> **TO DO**
Return all of the entries below, word for word. Omit each picture.

> **SOURCE MATERIAL**
◆ ◆ ◆
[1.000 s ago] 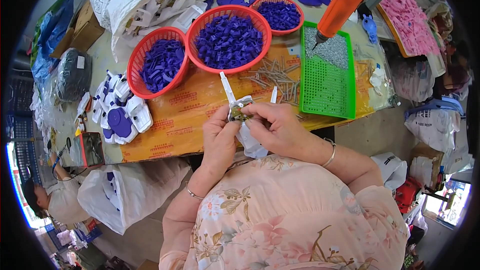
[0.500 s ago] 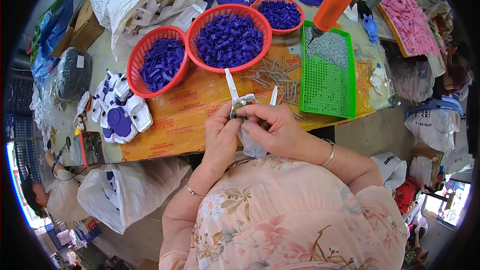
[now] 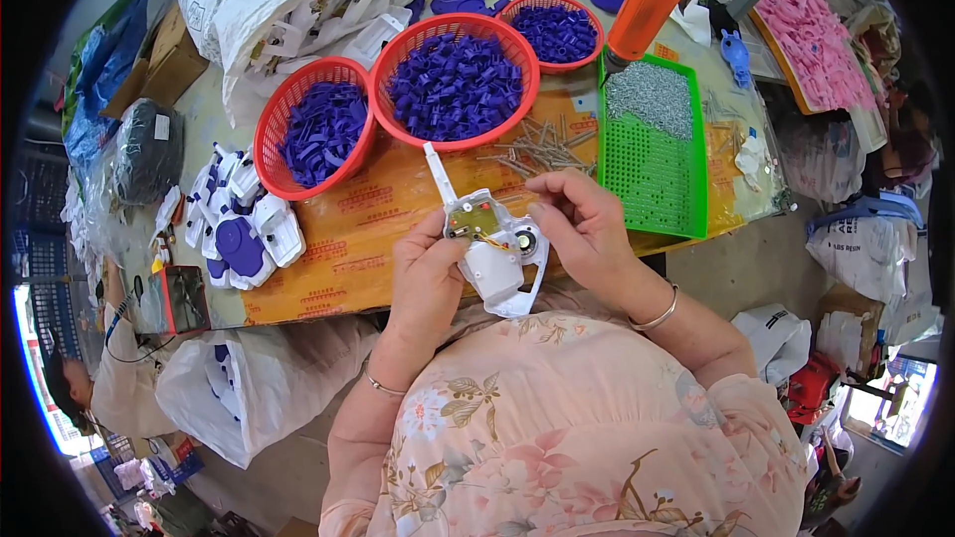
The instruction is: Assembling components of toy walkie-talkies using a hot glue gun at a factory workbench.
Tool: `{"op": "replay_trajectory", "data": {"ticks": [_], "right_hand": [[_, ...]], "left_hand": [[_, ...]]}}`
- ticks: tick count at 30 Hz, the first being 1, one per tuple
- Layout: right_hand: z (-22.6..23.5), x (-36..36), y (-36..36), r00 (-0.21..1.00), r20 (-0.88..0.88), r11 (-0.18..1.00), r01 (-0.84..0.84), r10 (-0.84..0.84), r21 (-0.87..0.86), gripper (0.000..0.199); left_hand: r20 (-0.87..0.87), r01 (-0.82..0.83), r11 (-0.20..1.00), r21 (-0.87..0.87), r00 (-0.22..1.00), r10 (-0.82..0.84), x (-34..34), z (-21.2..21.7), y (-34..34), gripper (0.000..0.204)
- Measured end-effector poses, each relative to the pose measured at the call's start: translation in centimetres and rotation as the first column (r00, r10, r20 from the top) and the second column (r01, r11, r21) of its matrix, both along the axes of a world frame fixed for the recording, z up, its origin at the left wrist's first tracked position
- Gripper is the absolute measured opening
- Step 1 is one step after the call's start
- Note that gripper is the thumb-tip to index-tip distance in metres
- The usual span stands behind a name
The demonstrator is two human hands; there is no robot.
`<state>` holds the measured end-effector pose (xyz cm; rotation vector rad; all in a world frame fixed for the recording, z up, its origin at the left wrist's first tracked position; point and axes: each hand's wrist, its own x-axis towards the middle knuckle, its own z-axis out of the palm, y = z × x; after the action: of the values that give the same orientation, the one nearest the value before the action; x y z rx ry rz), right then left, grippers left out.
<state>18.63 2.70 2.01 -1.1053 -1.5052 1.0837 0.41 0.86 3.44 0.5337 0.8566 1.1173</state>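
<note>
My left hand [image 3: 428, 270] is closed on the edge of a white plastic housing [image 3: 494, 273], thumb on top. The housing lies open side up, with a long arm pointing away from me. Inside it I see a green circuit board [image 3: 476, 220], thin coloured wires and a round dark part [image 3: 526, 240] at the right. My right hand [image 3: 589, 229] hovers just right of the housing, fingers bent, with thumb and forefinger tips apart. Nothing shows between them. Past the housing, loose metal pins [image 3: 547, 147] lie on the table.
Red baskets [image 3: 262, 154] of purple parts stand behind my hands. A green perforated tray [image 3: 652, 179] with small screws sits to the right, under a hanging orange electric screwdriver [image 3: 657, 0]. White and purple assemblies [image 3: 241, 229] are piled left. A white sack [image 3: 298, 0] lies at the back.
My right hand has come off the housing and moved right and slightly up. The housing now lies tilted open, showing its board and wires. The screwdriver has swung slightly left.
</note>
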Motion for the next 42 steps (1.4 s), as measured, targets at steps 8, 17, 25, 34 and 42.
{"op": "replay_trajectory", "data": {"ticks": [8, 17, 25, 34, 42], "right_hand": [[-0.2, -0.8, 0.3, 0.981, -0.061, 0.963, -0.191, 0.182, -0.188, 0.021], [-0.3, -1.1, 2.0, 0.958, -0.100, 0.940, -0.285, 0.270, -0.190, 0.009], [-0.3, -1.3, 2.1, 0.963, -0.004, 0.948, -0.265, 0.269, -0.174, 0.009], [-1.3, -1.4, 2.1, 0.962, -0.062, 0.933, -0.274, 0.267, -0.233, 0.007], [-1.2, -1.2, 2.3, 0.952, -0.094, 0.898, -0.307, 0.292, -0.316, 0.007]], "left_hand": [[-0.013, 0.027, 0.999, 0.019, 1.000, -0.027, -0.3, -0.5, -0.1, 0.037], [-0.031, 0.069, 0.998, 0.002, 0.997, -0.069, -0.5, -0.3, -0.1, 0.041], [0.050, 0.116, 0.993, 0.001, 0.992, -0.116, -1.2, -1.0, 0.5, 0.049], [0.195, 0.109, 0.993, -0.043, 0.976, -0.099, -1.6, -2.1, 0.6, 0.050], [0.017, 0.112, 0.993, -0.042, 0.994, -0.112, -0.8, -2.1, 0.2, 0.044]]}}
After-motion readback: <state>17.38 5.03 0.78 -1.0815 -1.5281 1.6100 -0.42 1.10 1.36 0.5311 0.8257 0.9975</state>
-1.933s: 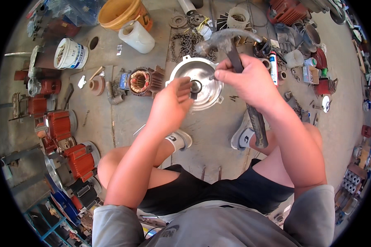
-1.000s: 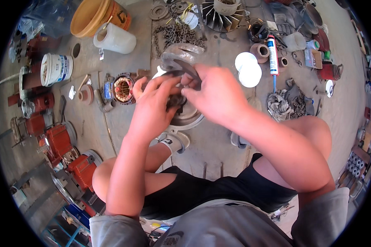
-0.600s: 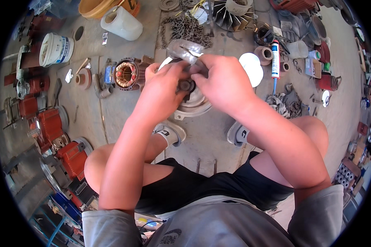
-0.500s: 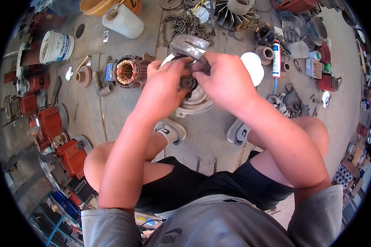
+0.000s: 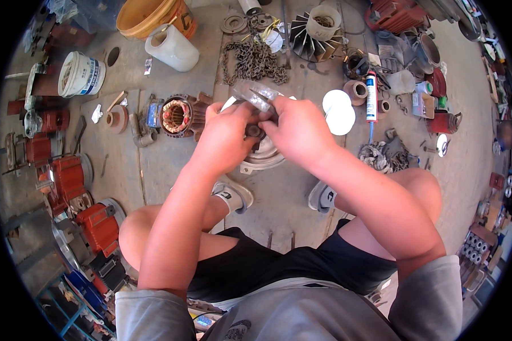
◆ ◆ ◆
> **ANSWER FOR THE TASK**
[1.000 s ago] 
[0.500 s ago] 
[now] 
The instruction is: Assembling components of toy walkie-talkies using a hot glue gun at a factory workbench.
Tool: `{"op": "replay_trajectory", "data": {"ticks": [_], "right_hand": [[_, ...]], "left_hand": [[_, ...]]}}`
- ticks: tick count at 30 Hz, the first being 1, one per tuple
- Layout: right_hand: z (-22.6..23.5), x (-36..36), y (-36..36), r00 (-0.21..1.00), r20 (-0.88..0.88), r11 (-0.18..1.00), r01 (-0.84..0.84), r10 (-0.84..0.84), r21 (-0.87..0.86), gripper (0.000..0.199); left_hand: r20 (-0.87..0.87), r01 (-0.82..0.83), r11 (-0.20..1.00), r21 (-0.87..0.87), r00 (-0.22..1.00), r10 (-0.82..0.84), x (-34..34), z (-21.2..21.7), y (-34..34), gripper (0.000..0.204)
- Measured end-effector poses, each relative to the pose measured at the call's start: translation in centimetres and rotation as the first column (r00, r10, r20 from the top) and the second column (r01, r11, r21) of its matrix, both along the axes of a world frame fixed for the recording, z up, its origin at the left wrist's first tracked position
- Gripper is the absolute measured opening
- Step 1 is one step after the call's start
- Note that gripper is the thumb-tip to index-tip distance in metres
- The usual span stands behind a name
The demonstrator is two human hands; there is no robot.
`<state>` holds the measured end-effector pose (xyz cm; rotation vector rad; all in a world frame fixed for the recording, z up, its origin at the left wrist's first tracked position; point and axes: each hand's wrist, its own x-axis towards the middle knuckle, its own z-axis out of the palm, y = z × x; after the action: of the values that give the same orientation, the one nearest the value before the action; x y z rx ry rz), right then left, grippers left out.
<state>18.63 2.70 2.01 -1.1053 -1.5052 1.0837 0.41 0.86 3.44 0.5337 0.8566 1.1173</state>
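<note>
My left hand [image 3: 428, 270] is closed on the edge of a white plastic housing [image 3: 494, 273], thumb on top. The housing lies open side up, with a long arm pointing away from me. Inside it I see a green circuit board [image 3: 476, 220], thin coloured wires and a round dark part [image 3: 526, 240] at the right. My right hand [image 3: 589, 229] hovers just right of the housing, fingers bent, with thumb and forefinger tips apart. Nothing shows between them. Past the housing, loose metal pins [image 3: 547, 147] lie on the table.
Red baskets [image 3: 262, 154] of purple parts stand behind my hands. A green perforated tray [image 3: 652, 179] with small screws sits to the right, under a hanging orange electric screwdriver [image 3: 657, 0]. White and purple assemblies [image 3: 241, 229] are piled left. A white sack [image 3: 298, 0] lies at the back.
My right hand has come off the housing and moved right and slightly up. The housing now lies tilted open, showing its board and wires. The screwdriver has swung slightly left.
</note>
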Motion for the next 42 steps (1.4 s), as measured, targets at steps 8, 17, 25, 34 and 42.
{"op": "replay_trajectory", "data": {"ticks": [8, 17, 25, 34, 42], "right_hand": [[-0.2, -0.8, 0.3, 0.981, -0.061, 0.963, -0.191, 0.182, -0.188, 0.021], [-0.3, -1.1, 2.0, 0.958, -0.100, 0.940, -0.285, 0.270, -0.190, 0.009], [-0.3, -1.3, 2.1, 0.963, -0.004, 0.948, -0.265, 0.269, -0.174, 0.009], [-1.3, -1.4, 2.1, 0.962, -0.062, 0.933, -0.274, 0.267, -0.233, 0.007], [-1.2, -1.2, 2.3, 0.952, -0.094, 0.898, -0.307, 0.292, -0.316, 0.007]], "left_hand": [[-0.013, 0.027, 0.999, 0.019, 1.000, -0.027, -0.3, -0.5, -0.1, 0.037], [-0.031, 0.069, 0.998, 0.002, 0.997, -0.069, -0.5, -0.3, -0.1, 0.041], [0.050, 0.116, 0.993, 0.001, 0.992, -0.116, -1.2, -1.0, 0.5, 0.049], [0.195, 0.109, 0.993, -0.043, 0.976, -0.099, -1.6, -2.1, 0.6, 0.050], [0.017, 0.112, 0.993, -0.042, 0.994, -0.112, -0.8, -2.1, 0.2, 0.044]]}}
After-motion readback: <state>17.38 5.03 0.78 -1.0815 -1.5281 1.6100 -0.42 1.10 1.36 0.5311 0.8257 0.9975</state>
-1.933s: 
-1.000s: 
-0.600s: 
-0.500s: 
+0.000s: 

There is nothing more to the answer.